● EXERCISE
Output the material exactly, keeping every line intact.

● INFORMATION SHOWN
········

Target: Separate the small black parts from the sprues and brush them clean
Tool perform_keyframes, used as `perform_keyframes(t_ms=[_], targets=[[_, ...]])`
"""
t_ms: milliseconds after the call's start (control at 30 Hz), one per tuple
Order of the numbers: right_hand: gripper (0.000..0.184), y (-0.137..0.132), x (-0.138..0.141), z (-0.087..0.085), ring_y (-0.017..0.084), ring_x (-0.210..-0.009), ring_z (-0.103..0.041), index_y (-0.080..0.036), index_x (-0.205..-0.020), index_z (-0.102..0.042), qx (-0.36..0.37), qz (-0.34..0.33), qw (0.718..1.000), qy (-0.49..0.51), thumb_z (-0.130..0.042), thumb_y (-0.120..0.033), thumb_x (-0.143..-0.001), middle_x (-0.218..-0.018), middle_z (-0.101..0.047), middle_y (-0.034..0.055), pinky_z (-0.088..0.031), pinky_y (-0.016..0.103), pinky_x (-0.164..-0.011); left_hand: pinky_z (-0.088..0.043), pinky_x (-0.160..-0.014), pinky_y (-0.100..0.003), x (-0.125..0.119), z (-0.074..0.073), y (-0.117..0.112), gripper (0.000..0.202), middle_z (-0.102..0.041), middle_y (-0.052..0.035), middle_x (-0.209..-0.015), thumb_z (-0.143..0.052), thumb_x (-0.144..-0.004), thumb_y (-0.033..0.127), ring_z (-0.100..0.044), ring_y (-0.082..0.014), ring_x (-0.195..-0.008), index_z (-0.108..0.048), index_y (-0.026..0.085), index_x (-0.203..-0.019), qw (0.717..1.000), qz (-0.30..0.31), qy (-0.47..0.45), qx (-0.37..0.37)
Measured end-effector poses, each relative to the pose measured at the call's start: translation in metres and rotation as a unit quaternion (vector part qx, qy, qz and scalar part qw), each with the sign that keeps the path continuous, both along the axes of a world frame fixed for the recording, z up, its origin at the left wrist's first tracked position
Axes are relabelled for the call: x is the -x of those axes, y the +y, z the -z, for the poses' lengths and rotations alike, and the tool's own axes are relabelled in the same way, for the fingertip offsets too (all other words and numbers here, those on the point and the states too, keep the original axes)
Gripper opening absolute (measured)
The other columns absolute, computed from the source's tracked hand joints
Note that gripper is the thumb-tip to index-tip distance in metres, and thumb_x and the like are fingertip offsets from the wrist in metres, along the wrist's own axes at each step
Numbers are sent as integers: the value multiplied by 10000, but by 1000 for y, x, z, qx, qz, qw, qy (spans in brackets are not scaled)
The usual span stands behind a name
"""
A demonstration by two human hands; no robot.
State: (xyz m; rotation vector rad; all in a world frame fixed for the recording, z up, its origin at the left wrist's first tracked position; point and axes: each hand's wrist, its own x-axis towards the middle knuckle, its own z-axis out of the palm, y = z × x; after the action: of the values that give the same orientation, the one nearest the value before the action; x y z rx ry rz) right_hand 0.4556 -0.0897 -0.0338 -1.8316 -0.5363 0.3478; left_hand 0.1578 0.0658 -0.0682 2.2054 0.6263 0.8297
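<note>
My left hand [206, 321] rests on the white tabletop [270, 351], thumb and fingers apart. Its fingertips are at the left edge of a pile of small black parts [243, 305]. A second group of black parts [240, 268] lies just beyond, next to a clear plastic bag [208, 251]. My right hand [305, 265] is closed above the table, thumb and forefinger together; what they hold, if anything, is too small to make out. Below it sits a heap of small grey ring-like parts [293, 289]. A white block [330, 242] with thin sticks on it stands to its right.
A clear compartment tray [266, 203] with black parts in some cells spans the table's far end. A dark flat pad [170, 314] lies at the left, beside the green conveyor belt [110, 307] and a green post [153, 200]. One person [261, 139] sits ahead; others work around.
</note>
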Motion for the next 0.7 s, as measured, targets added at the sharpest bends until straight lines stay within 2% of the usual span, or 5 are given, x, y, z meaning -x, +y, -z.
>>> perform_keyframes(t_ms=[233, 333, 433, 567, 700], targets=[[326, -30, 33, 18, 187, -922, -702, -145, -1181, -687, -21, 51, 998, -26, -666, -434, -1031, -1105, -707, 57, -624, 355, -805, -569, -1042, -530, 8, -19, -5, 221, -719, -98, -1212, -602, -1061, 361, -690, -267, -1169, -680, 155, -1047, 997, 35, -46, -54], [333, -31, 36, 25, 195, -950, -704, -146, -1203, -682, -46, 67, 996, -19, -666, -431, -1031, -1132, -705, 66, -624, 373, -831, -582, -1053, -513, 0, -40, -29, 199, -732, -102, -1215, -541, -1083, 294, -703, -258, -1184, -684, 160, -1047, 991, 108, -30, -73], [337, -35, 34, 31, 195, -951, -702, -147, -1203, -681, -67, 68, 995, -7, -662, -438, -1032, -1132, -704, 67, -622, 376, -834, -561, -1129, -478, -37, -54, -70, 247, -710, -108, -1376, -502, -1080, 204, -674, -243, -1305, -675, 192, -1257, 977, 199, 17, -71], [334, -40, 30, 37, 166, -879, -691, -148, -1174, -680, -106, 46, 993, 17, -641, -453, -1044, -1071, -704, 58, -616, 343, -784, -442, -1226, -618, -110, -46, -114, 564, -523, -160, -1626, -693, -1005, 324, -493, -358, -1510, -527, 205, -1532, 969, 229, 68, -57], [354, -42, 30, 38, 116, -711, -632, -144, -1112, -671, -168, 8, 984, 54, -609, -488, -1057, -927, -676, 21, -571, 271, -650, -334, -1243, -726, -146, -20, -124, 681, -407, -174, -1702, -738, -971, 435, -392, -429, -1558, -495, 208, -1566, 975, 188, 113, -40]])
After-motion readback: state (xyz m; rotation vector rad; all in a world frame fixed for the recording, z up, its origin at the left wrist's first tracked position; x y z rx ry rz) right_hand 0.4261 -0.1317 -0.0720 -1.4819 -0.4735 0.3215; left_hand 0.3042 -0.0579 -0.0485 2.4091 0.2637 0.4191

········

● WRITTEN ANSWER
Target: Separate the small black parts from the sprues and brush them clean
Tool perform_keyframes, used as `perform_keyframes(t_ms=[_], targets=[[_, ...]])`
"""
t_ms: milliseconds after the call's start (control at 30 Hz), one per tuple
Order of the numbers: right_hand: gripper (0.000..0.184), y (-0.137..0.132), x (-0.138..0.141), z (-0.087..0.085), ring_y (-0.017..0.084), ring_x (-0.210..-0.009), ring_z (-0.103..0.041), index_y (-0.080..0.036), index_x (-0.205..-0.020), index_z (-0.102..0.042), qx (-0.36..0.37), qz (-0.34..0.33), qw (0.718..1.000), qy (-0.49..0.51), thumb_z (-0.130..0.042), thumb_y (-0.120..0.033), thumb_x (-0.143..-0.001), middle_x (-0.218..-0.018), middle_z (-0.101..0.047), middle_y (-0.034..0.055), pinky_z (-0.088..0.031), pinky_y (-0.016..0.103), pinky_x (-0.164..-0.011); left_hand: pinky_z (-0.088..0.043), pinky_x (-0.160..-0.014), pinky_y (-0.100..0.003), x (-0.125..0.119), z (-0.074..0.073), y (-0.117..0.112), gripper (0.000..0.202), middle_z (-0.102..0.041), middle_y (-0.052..0.035), middle_x (-0.209..-0.015), thumb_z (-0.143..0.052), thumb_x (-0.144..-0.004), thumb_y (-0.033..0.127), ring_z (-0.100..0.044), ring_y (-0.082..0.014), ring_x (-0.195..-0.008), index_z (-0.108..0.048), index_y (-0.026..0.085), index_x (-0.203..-0.019), qw (0.717..1.000), qz (-0.30..0.31), qy (-0.47..0.45), qx (-0.37..0.37)
Measured end-effector poses, each relative to the pose measured at the call's start: translation in metres and rotation as a unit quaternion (vector part qx, qy, qz and scalar part qw), each with the sign that keeps the path continuous, both along the axes of a world frame fixed for the recording, z up, its origin at the left wrist's first tracked position
Axes are relabelled for the call: x is the -x of those axes, y the +y, z the -z, for the poses' lengths and rotations alike, and the tool's own axes are relabelled in the same way, for the fingertip offsets too (all other words and numbers here, those on the point and the states too, keep the original axes)
Gripper opening absolute (measured)
The other columns absolute, computed from the source's tracked hand joints
Note that gripper is the thumb-tip to index-tip distance in metres, and thumb_x and the like are fingertip offsets from the wrist in metres, along the wrist's own axes at each step
Numbers are sent as integers: the value multiplied by 10000, but by 1000 for y, x, z, qx, qz, qw, qy (spans in brackets are not scaled)
The usual span stands behind a name
"""
A demonstration by two human hands; no robot.
State: (xyz m; rotation vector rad; all in a world frame fixed for the recording, z up, its origin at the left wrist's first tracked position; point and axes: each hand's wrist, its own x-axis towards the middle knuckle, its own z-axis out of the palm, y = z × x; after the action: of the values that give the same orientation, the one nearest the value before the action; x y z rx ry rz) right_hand 0.4556 -0.0897 -0.0338 -1.8316 -0.5363 0.3478; left_hand 0.1578 0.0658 -0.0682 2.2054 0.6263 0.8297
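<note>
My left hand [206, 321] rests on the white tabletop [270, 351], thumb and fingers apart. Its fingertips are at the left edge of a pile of small black parts [243, 305]. A second group of black parts [240, 268] lies just beyond, next to a clear plastic bag [208, 251]. My right hand [305, 265] is closed above the table, thumb and forefinger together; what they hold, if anything, is too small to make out. Below it sits a heap of small grey ring-like parts [293, 289]. A white block [330, 242] with thin sticks on it stands to its right.
A clear compartment tray [266, 203] with black parts in some cells spans the table's far end. A dark flat pad [170, 314] lies at the left, beside the green conveyor belt [110, 307] and a green post [153, 200]. One person [261, 139] sits ahead; others work around.
</note>
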Motion for the next 0.7 s, as measured, targets added at the sharpest bends until straight lines stay within 2% of the usual span, or 5 are given, x, y, z meaning -x, +y, -z.
>>> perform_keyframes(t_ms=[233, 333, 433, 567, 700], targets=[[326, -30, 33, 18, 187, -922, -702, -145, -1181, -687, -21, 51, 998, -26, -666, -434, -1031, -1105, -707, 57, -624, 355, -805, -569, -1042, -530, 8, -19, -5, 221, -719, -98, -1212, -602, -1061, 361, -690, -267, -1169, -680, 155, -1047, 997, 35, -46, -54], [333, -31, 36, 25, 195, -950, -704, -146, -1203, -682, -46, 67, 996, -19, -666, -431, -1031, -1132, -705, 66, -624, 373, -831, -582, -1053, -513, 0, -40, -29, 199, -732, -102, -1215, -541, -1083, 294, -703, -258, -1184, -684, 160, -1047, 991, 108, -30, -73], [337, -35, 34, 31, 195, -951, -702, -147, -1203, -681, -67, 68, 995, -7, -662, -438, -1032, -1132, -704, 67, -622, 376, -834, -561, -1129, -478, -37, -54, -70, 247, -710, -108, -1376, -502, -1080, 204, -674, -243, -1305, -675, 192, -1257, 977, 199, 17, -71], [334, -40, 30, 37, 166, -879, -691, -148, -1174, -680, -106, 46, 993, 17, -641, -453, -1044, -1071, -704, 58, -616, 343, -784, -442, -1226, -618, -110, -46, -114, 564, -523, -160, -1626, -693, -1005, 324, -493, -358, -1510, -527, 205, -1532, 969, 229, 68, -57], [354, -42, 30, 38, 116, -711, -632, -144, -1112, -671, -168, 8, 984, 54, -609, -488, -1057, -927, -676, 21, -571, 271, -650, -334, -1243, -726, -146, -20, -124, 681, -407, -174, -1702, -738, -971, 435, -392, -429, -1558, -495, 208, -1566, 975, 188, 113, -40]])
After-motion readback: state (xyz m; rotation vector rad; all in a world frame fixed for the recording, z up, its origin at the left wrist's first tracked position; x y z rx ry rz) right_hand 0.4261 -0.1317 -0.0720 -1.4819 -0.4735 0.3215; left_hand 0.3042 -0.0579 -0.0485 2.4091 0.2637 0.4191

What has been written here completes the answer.